## WHAT YOU NEED TO DO
Only one portion of the data is to be written out: from the line bearing "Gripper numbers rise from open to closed" through the line bearing "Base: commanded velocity". Write it exactly as it appears.

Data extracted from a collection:
▼▼▼

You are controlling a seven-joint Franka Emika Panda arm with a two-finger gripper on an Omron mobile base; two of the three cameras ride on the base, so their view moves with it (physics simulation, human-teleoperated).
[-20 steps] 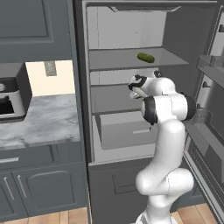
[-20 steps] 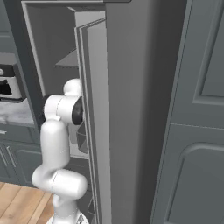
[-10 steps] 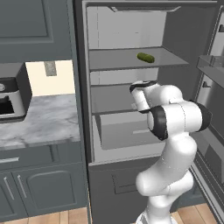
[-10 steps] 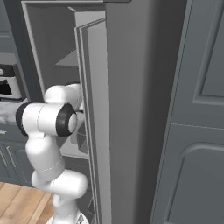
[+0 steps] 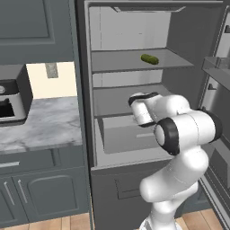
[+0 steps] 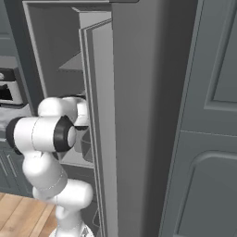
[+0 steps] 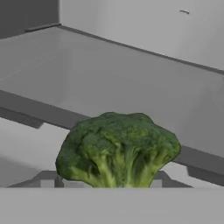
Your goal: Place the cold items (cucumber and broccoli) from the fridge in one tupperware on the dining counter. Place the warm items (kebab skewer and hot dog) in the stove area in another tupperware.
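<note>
The broccoli (image 7: 117,151), a dark green head with pale stalks, sits right at my gripper (image 7: 116,181) in the hand view. It hangs in front of the grey shelf edge, and the jaws are closed on its stem, which hides the fingertips. From the left base view my gripper (image 5: 140,110) reaches into the open fridge at the middle shelf, above the drawer. A small green cucumber (image 5: 149,59) lies on the upper shelf, up and to the right of the hand. The kebab skewer, hot dog and tupperware are out of view.
A grey drawer (image 5: 130,137) sits below the middle shelf. The open fridge door with its bins (image 5: 215,90) stands close on the right. A marble counter (image 5: 45,123) with a dark oven (image 5: 13,96) lies to the left. The door's edge (image 6: 102,115) blocks much of the right base view.
The jaws have narrowed onto the broccoli. The hand has dropped a little at the middle shelf, and the elbow has swung out towards the cameras.
</note>
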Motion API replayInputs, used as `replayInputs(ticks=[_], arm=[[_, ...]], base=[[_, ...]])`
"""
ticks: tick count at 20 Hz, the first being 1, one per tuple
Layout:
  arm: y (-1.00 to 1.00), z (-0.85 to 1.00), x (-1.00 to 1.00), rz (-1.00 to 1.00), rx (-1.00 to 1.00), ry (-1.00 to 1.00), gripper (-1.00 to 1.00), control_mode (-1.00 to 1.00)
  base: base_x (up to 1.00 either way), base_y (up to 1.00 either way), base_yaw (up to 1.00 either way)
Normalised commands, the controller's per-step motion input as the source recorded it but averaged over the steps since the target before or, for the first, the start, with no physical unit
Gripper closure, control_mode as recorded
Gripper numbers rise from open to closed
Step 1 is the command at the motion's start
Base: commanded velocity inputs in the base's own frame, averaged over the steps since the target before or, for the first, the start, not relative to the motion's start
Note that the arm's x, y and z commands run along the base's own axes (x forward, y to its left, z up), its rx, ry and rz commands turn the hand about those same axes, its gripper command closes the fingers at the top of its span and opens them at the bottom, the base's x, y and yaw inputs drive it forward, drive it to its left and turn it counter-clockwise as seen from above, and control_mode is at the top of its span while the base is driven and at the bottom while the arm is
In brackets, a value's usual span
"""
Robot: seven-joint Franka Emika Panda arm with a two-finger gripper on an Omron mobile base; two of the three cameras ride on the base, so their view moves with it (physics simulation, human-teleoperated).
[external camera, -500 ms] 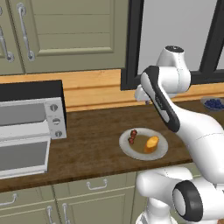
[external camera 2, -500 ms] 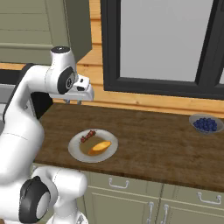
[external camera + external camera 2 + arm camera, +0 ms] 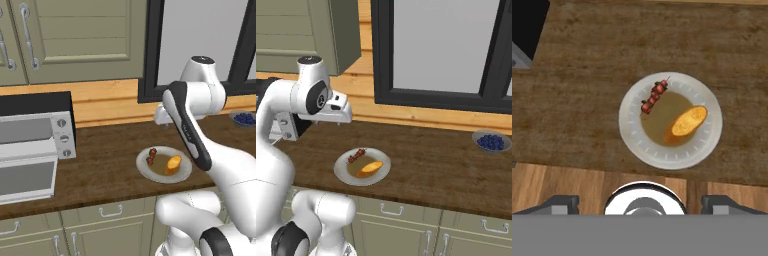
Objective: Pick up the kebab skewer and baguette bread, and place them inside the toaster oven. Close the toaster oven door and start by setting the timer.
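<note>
While the jaws hang wide above, kebab skewer point(image 3: 654, 95) and baguette bread point(image 3: 686, 122) share a plate point(image 3: 632, 137).

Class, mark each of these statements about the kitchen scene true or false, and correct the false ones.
1. The kebab skewer and baguette bread lie on one plate. True.
2. The toaster oven door is shut. False: it hangs open.
3. The gripper holds the skewer. False: it is open and empty, above the plate.
4. A bowl of blueberries stands on the counter. True.
5. The skewer lies across the bread. False: they lie apart.
</note>
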Motion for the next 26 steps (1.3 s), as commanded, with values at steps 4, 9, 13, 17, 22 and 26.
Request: replayInputs(ticks=[4, 9, 13, 17, 22, 26], arm=[[-0.05, 0.0, -0.44, 0.0, 0.0, 0.0, -1.0, -1.0], [-0.38, 0.0, -0.4, 0.0, 0.0, 0.0, -1.0, -1.0], [-0.47, 0.0, -0.21, -0.03, 0.0, 0.0, -1.0, -1.0], [-0.04, 0.0, -0.26, -0.05, 0.0, 0.0, -1.0, -1.0], [0.12, 0.0, -0.24, -0.1, 0.0, 0.0, -1.0, -1.0], [0.0, 0.0, -0.16, -0.03, 0.0, 0.0, -1.0, -1.0]], base=[[0.0, 0.0, 0.0], [0.0, 0.0, 0.0], [0.0, 0.0, 0.0], [0.0, 0.0, 0.0], [0.0, 0.0, 0.0], [0.0, 0.0, 0.0]])
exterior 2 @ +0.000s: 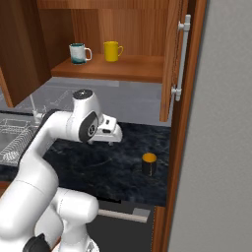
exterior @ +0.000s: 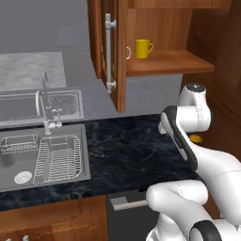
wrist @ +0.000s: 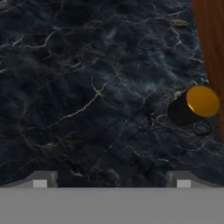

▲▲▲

## RESPONSE TO THIS EXERCISE
Gripper numbers rise from open to closed
Step 1 is the command at the motion's start
Base: commanded velocity inputs in the base's own frame, averaged over the steps since the target before or, for the first, the start, not relative to the motion's start

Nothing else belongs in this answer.